Hi George, these new xpbproxies are doing some not-nice things for me. I'm trying this latest with xterms and RetroOffice (an X build of NeoOffice) So I haven't even gotten as far as testing between X and Aqua. RetroOffice uses ^C/^V/^X (copy/paste/cut) within the application. Up to 2.3.1 or so, using the mouse to highlight then middle button to paste was unreliable, and pasting into another app with anything copied from RetroOfice was also unreliable whichever way it was copied. This was just within X, never mind trying to copy between X and Aqua. Now I at least have consistent behavior, but it isn't what I expect. First, ^C to copy no longer works at all in RetroOffice. Using cmd-C copies, but if it is something complex, like cells in a spreadsheet, it invokes the RetroOffice text import manager when pasting, which internal copy and paste should not do. It loses the formatting (as a consequence of invoking the import manager I presume). Actually, I had some italic text converted to plain but with the font changed to white, which took a while to figure out. Anyway, it plays havoc with normal spreadsheet moving groups of cells around sort of editing, which used to work fine. Secondly, using the mouse to highlight then middle button to paste is working only within the same app while the text stays highlighted. After the highlighting goes, the pasted text is whatever was previously yanked with cmd-C, wherever that happened. This is not nice, I am a highlight->middle button person by habit within X. Simple text copied with cmd-C in Aqua and pasted into RetroOffice using ^V or middle mouse works, as does cmd-C in RetroOffice and cmd-V in Aqua (FireFox in this case). But the cmd-C is necessary in X to get it to paste in Aqua, just highlighting text doesn't do it. I'm sure this has worked in the past (maybe as far in the past as Tiger, fink's xorg and autocutsel though). I have not changed the X11 Pasteboard preferences, they are all checked except the last (update Pasteboard immediately). Perhaps I need to adjust these preferences?? I also have focus follows mouse enabled, and I'm testing at the moment on a MacBook Air. Many thanks for the good work, having cut'n'paste work for things like images is way cool. I just don't happen to need it myself at the moment. -- Viv On Wed, 29 Oct 2008, George Peter Staplin wrote:
xpbproxy is a pasteboard proxy. It allows copying and pasting text and images between X11 and Mac applications.

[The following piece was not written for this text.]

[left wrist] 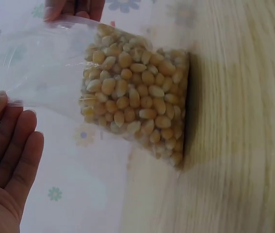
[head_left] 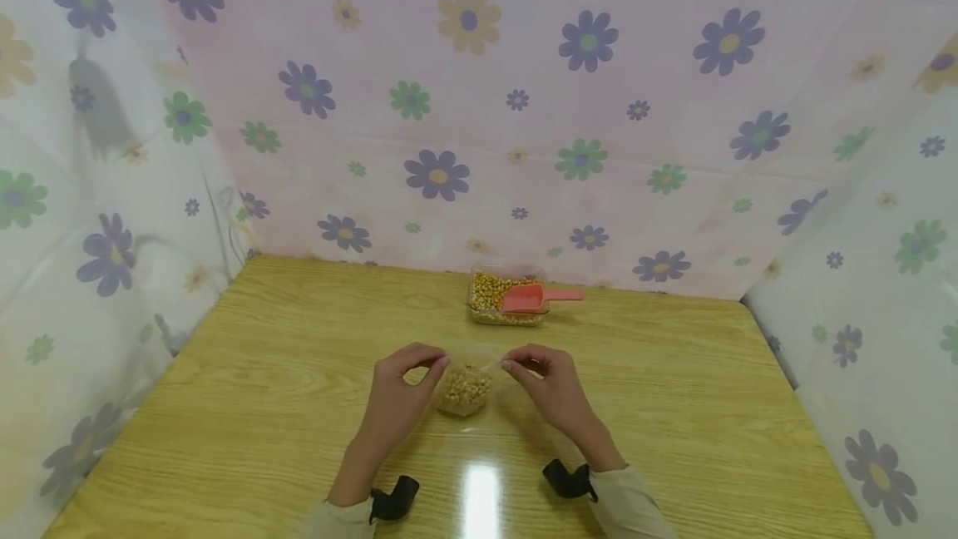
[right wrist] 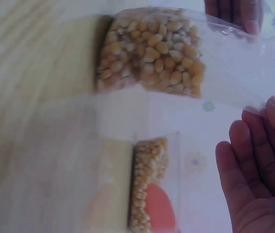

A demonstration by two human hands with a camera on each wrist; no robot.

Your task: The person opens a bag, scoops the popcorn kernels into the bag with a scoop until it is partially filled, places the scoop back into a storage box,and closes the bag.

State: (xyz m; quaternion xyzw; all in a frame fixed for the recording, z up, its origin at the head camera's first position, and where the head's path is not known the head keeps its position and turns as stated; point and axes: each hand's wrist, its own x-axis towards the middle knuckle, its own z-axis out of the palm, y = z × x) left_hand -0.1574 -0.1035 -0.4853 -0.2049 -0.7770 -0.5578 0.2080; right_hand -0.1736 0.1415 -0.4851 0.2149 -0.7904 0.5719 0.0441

*Please see the included README.txt for testing and installation instructions.*
Changes since the X11-2.3.2_beta2.pkg release:
1. PICT support has been added, so applications that set only the PICT clipboard type should now work with paste in X11 apps.
2. Copy and paste with Nedit works.
3. Copy and paste with Eterm works (see below).
Eterm has 3 bugs which have been worked around in the TARGETS property that it sends.
The first bug is that it sets the TARGETS property type to TARGETS instead of ATOM; which is not ICCCM compliant. The 2nd is that it mishandles the size of the TARGETS list. Thus, the Atoms are being sent as a series of 8-bit quantities, which will not work if say the server and client are running on different endian systems. The 3rd bug is that in some cases the list of TARGET atoms may be incorrect from Eterm, from truncated values. It's sending 16 bits of data for what should be 64 (2 Atoms). xpbproxy attempts to detect and work around the bugs.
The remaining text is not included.